- _What the task requires_
Using the records below, give again exactly the lines from the line that contains "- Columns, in" through the line that contains "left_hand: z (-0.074", both ends included, and only those.

- _Data extracts_
------------------------
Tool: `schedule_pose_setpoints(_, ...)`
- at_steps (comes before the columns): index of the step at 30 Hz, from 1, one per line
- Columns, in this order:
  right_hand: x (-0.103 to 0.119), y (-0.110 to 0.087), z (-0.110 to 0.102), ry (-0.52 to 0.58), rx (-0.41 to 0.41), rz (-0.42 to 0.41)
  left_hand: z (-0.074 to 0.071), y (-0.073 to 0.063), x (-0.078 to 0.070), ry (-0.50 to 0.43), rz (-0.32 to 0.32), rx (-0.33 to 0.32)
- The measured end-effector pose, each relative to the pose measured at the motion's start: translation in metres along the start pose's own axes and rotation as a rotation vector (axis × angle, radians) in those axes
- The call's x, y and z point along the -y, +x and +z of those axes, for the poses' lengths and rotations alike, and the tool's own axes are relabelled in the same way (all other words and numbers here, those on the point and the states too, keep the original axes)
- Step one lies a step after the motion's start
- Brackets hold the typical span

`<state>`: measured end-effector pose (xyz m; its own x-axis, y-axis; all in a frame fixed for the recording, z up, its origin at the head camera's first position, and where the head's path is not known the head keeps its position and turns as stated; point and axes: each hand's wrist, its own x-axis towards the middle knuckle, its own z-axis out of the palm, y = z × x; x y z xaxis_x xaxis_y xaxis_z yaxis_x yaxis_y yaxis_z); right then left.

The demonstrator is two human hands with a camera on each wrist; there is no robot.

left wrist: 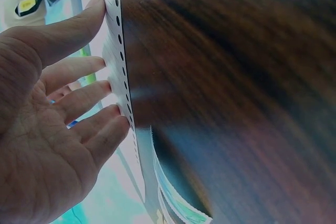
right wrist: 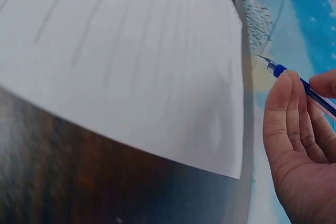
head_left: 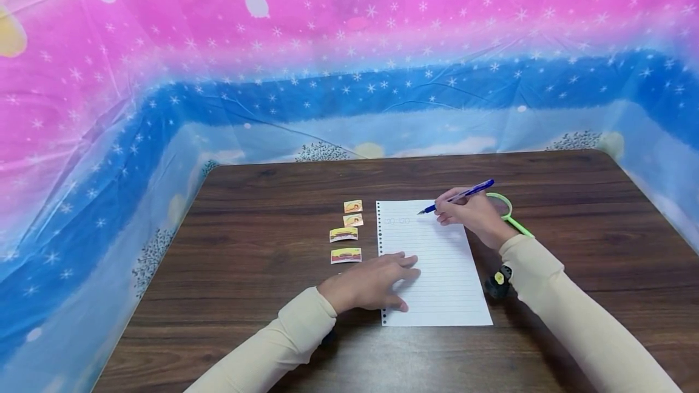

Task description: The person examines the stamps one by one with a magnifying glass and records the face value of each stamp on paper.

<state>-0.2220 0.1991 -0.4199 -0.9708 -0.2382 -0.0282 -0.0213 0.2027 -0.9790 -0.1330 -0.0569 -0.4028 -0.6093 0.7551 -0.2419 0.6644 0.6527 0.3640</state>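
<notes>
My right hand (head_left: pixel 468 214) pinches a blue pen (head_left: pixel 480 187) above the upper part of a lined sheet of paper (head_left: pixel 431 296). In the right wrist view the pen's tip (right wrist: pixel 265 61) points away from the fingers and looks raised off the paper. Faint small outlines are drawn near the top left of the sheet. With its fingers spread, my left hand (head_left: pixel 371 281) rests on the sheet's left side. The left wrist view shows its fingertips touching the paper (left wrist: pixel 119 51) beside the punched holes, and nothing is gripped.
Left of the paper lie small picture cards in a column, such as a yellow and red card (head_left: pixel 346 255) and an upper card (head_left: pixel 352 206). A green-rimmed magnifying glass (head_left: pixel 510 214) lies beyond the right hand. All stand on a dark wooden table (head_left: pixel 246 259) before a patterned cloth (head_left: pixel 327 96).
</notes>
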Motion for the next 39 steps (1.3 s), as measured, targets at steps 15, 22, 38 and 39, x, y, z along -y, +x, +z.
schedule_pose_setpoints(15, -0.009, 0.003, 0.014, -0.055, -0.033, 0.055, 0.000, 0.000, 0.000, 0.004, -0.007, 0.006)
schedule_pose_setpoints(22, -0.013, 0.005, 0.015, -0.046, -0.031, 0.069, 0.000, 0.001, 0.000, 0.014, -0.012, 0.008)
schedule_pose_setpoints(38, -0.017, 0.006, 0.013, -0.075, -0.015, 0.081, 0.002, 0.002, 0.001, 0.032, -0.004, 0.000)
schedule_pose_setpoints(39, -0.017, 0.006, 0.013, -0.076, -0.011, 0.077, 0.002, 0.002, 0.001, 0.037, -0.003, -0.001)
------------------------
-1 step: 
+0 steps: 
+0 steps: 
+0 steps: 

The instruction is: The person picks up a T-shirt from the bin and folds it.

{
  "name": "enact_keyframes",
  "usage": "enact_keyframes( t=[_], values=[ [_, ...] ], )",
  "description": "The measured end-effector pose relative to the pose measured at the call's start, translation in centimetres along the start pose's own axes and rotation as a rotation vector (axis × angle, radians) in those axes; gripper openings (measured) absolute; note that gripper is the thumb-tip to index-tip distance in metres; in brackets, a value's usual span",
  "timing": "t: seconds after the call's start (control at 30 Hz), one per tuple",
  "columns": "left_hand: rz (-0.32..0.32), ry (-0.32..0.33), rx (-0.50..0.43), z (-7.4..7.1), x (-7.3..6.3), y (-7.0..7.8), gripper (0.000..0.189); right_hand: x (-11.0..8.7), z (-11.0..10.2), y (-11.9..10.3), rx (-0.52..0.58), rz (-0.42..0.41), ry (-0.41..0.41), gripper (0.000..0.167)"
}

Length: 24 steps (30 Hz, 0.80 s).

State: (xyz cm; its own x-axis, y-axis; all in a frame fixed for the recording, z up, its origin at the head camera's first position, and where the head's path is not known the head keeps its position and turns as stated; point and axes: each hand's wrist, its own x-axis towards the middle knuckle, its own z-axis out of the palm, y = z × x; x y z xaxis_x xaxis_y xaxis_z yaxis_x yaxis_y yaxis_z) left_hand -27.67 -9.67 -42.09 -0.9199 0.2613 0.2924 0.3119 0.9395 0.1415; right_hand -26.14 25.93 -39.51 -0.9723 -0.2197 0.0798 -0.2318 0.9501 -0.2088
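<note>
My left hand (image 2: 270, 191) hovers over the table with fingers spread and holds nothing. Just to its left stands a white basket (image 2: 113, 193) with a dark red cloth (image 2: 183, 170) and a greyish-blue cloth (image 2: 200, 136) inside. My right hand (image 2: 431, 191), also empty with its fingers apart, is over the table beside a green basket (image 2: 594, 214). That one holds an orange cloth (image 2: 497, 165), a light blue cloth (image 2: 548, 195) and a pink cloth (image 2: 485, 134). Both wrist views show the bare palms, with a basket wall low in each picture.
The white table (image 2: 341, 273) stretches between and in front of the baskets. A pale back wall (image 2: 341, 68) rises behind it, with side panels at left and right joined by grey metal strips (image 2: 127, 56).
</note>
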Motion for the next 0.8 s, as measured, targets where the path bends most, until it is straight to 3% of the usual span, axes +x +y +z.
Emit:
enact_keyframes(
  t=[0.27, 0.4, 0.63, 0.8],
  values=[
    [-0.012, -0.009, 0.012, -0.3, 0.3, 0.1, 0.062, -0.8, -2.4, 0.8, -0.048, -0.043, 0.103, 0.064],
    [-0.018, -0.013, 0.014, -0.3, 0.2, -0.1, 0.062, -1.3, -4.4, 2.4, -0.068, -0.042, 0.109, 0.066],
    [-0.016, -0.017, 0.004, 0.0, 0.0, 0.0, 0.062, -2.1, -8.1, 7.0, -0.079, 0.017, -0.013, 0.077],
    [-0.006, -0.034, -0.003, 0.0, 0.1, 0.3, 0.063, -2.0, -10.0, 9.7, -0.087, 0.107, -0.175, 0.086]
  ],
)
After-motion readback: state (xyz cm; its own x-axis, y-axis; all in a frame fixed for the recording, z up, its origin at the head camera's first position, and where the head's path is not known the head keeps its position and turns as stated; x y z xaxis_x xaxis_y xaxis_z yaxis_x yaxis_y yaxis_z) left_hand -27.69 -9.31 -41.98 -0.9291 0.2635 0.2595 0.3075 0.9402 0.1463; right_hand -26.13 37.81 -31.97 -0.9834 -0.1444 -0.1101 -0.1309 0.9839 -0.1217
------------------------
- _Solution_
- Columns, in this order:
  right_hand: x (-0.103 to 0.119), y (-0.110 to 0.087), z (-0.110 to 0.102), ry (-0.52 to 0.58), rx (-0.41 to 0.41), rz (-0.42 to 0.41)
  left_hand: z (-0.074 to 0.071), y (-0.073 to 0.063), x (-0.078 to 0.070), ry (-0.50 to 0.43), rz (-0.32 to 0.32), rx (-0.33 to 0.32)

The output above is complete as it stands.